Como sabemos, o efeito de um livro sobre nós, mesmo
no que se refere à simples informação, depende de muita coisa além do valor que
ele possa ter. Depende do momento da vida em que o lemos, do grau do nosso
conhecimento, da finalidade que temos pela frente. Para quem pouco leu e pouco
sabe, um compêndio de ginásio pode ser a fonte reveladora. Para quem sabe
muito, um livro importante não passa de chuva no molhado. Além disso, há as
afinidades profundas, que nos fazem afinar com certo autor (e portanto
aproveitá-lo ao máximo) e não com outro, independente da valia de ambos.
Por isso, é sempre complicado propor listas
reduzidas de leituras fundamentais. Na elaboração da que vou sugerir (a pedido)

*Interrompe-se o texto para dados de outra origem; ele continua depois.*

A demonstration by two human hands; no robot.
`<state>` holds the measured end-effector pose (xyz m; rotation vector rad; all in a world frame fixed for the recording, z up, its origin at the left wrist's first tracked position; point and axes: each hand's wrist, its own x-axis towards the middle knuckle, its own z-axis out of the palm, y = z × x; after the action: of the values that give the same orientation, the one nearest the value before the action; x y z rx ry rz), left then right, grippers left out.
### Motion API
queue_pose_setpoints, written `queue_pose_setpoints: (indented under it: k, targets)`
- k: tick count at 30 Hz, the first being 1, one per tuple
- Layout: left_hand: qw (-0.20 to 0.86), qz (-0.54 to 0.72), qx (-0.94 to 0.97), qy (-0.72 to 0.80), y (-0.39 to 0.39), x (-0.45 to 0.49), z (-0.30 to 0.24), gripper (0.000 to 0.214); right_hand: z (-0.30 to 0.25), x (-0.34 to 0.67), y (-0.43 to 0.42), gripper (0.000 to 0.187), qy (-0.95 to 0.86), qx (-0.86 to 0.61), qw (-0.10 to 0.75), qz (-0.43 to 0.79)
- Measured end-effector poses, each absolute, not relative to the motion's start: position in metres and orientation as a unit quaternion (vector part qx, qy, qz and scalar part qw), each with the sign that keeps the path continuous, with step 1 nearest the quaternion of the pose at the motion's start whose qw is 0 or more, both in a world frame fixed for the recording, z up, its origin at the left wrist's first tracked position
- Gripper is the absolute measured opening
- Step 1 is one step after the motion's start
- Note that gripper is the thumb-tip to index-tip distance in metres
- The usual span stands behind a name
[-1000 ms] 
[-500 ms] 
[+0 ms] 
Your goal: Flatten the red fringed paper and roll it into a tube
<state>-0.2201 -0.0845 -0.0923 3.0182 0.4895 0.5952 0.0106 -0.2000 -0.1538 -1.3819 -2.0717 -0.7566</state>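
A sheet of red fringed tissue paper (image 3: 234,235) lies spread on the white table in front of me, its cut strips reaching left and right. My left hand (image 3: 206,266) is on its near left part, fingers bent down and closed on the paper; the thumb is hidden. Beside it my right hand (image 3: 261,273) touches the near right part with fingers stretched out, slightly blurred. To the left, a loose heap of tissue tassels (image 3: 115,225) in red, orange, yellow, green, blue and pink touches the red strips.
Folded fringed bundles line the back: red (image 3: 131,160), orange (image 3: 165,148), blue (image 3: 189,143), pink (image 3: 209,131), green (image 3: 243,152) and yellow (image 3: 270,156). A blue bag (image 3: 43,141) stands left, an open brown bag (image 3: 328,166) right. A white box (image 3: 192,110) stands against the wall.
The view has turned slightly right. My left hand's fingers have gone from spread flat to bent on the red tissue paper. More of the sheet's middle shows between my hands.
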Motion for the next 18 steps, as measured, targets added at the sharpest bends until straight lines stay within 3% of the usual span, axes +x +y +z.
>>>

adotei um critério simples: já que é impossível enumerar todos os livros
importantes no caso, e já que as avaliações variam muito, indicarei alguns que
abordam pontos a meu ver fundamentais, segundo o meu limitado ângulo de visão.
Imagino que esses pontos fundamentais correspondem à curiosidade de um jovem
que pretende adquirir boa informação a fim de poder fazer reflexões
pertinentes, mas sabendo que se trata de amostra e que, portanto, muita coisa
boa fica de fora.
São fundamentais tópicos como os seguintes: os
europeus que fundaram o Brasil; os povos que encontraram aqui; os escravos
importados sobre os quais recaiu o peso maior do trabalho; o tipo de sociedade
que se organizou nos séculos de formação; a natureza da independência que nos
separou da metrópole; o funcionamento do regime estabelecido pela
independência; o isolamento de muitas populações, geralmente mestiças; o
funcionamento da oligarquia republicana; a natureza da burguesia que domina o
país. É claro que estes tópicos não esgotam a matéria, e basta enunciar um
deles para ver surgirem ao seu lado muitos outros. Mas penso que, tomados no
conjunto, servem para dar uma ideia básica.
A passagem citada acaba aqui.